*Problem to solve*:
For the data below, please report each line where the word "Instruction" is found.

•••

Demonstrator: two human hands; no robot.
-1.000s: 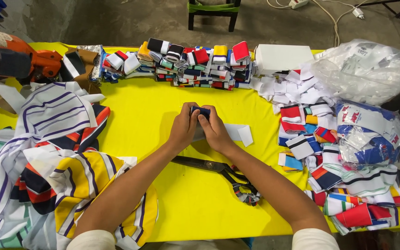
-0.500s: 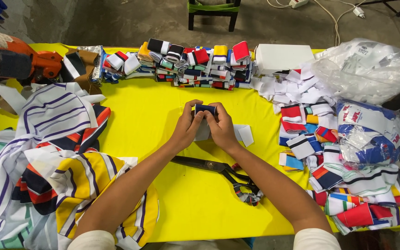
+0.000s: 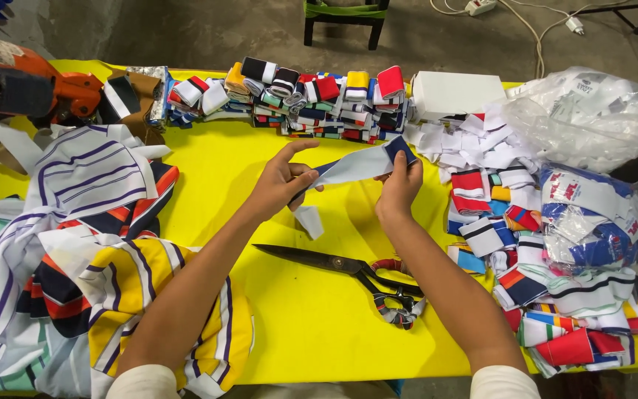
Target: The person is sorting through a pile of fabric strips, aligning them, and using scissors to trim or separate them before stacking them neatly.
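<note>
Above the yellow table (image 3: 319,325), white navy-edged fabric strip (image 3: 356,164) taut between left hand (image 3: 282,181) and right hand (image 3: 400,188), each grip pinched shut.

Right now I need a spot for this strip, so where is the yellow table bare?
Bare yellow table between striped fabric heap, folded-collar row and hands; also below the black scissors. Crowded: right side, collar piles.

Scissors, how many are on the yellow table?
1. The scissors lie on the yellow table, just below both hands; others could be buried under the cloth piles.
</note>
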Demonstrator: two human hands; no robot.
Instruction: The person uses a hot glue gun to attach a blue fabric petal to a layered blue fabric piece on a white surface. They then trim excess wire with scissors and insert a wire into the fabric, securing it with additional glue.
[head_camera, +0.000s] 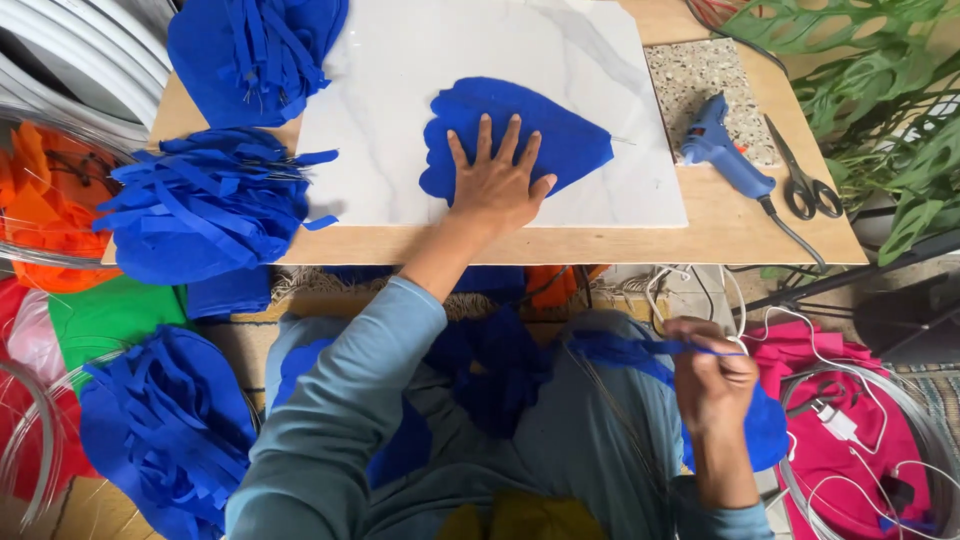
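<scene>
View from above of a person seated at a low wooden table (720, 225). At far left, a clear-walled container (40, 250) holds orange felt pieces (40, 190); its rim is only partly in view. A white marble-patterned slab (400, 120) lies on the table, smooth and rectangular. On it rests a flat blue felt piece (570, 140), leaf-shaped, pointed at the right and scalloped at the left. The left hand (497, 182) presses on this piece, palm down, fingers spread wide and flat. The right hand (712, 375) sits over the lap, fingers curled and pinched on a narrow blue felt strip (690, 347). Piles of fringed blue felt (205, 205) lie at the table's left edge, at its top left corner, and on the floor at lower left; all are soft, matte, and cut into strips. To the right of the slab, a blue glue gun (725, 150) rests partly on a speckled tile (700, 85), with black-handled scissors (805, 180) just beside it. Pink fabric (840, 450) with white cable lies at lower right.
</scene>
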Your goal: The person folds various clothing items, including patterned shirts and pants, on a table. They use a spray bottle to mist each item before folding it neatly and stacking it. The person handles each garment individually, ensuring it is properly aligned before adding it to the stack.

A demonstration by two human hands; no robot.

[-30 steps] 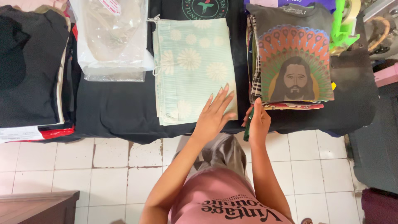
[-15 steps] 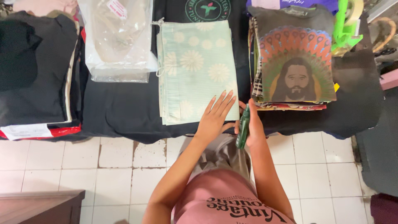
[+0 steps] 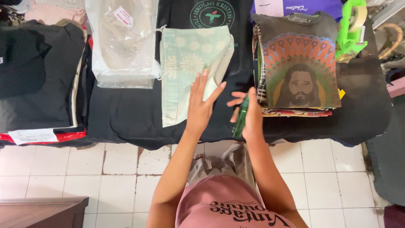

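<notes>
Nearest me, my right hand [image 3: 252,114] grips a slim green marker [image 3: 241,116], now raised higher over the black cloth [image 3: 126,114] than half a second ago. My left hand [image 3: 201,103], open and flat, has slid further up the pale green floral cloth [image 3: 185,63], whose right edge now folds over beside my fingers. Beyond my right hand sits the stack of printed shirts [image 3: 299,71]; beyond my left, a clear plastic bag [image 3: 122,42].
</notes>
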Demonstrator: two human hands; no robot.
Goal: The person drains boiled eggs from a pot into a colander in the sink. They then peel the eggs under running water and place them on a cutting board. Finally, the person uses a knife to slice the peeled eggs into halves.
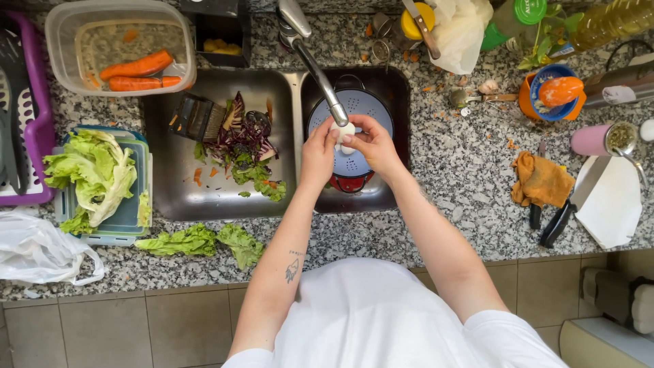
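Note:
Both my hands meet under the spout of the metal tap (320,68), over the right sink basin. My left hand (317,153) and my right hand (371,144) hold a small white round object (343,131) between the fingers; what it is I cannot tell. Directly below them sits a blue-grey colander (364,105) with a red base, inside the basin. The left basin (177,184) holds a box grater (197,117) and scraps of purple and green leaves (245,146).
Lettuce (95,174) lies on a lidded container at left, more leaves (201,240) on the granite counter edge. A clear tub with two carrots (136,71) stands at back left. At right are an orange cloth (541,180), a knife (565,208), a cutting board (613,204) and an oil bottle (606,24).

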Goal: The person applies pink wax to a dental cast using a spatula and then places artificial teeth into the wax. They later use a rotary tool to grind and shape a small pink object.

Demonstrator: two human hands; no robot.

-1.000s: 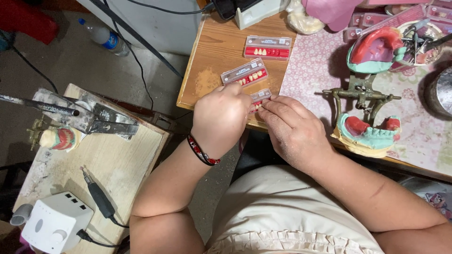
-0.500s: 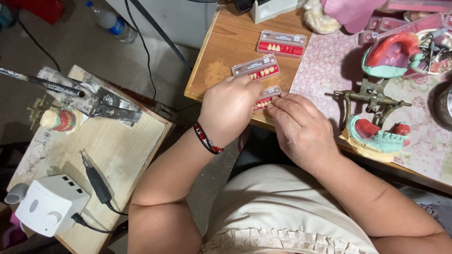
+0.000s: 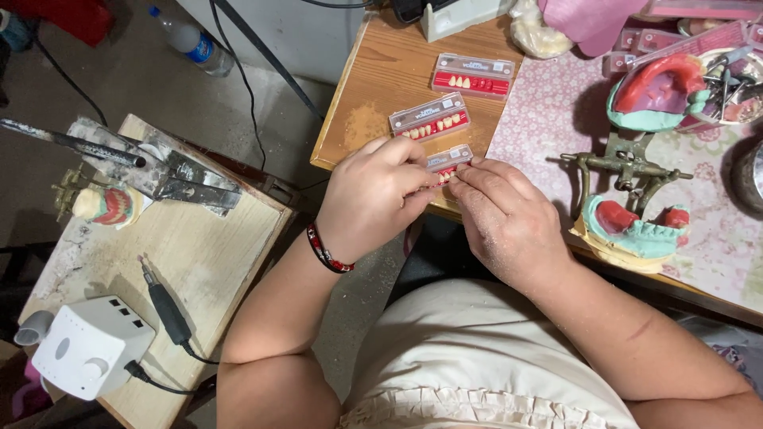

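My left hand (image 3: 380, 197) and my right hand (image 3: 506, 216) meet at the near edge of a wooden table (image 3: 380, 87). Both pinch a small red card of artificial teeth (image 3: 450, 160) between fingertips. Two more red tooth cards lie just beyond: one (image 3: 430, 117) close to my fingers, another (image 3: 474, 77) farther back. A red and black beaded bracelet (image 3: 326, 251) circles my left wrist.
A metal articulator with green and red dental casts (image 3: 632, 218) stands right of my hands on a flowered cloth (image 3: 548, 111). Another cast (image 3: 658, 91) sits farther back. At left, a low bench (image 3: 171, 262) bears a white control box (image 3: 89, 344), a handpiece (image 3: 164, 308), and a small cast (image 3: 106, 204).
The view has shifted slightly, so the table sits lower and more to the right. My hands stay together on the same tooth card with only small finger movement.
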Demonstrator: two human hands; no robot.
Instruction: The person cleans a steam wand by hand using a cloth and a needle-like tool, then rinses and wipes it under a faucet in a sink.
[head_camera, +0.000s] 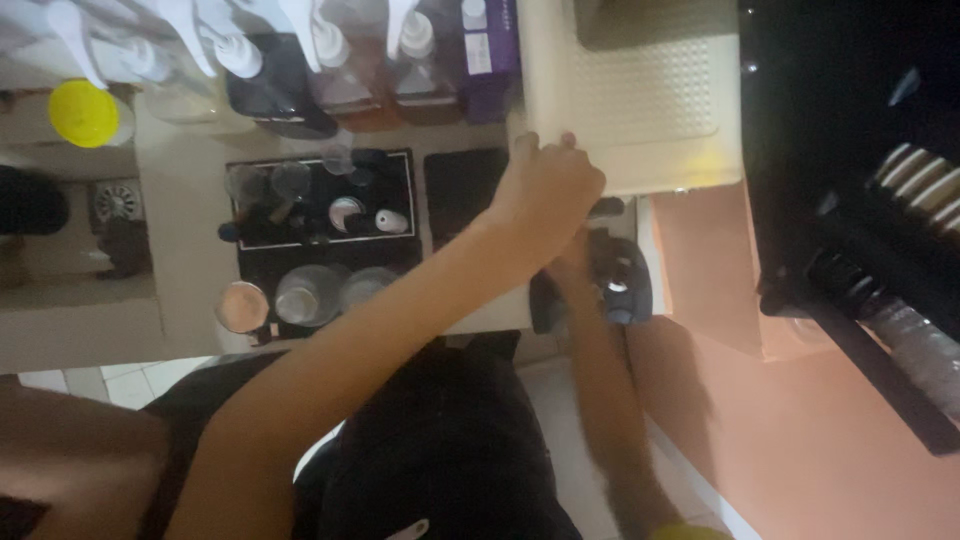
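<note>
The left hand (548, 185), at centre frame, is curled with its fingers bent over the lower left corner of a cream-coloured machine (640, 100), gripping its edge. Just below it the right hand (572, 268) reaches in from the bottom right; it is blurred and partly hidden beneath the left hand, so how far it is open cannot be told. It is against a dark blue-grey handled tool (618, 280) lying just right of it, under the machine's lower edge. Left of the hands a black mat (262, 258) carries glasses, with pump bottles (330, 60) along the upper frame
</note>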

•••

*Written answer*:
Instruction: The person uses a hot glue gun to attach a blue fabric petal to a layered blue fabric piece on a white surface. They then trim excess wire with scissors and insert a wire into the fabric, securing it with additional glue.
Instruction: The person cleans a steam wand by hand using a cloth and a needle-like tool, then rinses and wipes it under a faucet in a sink.

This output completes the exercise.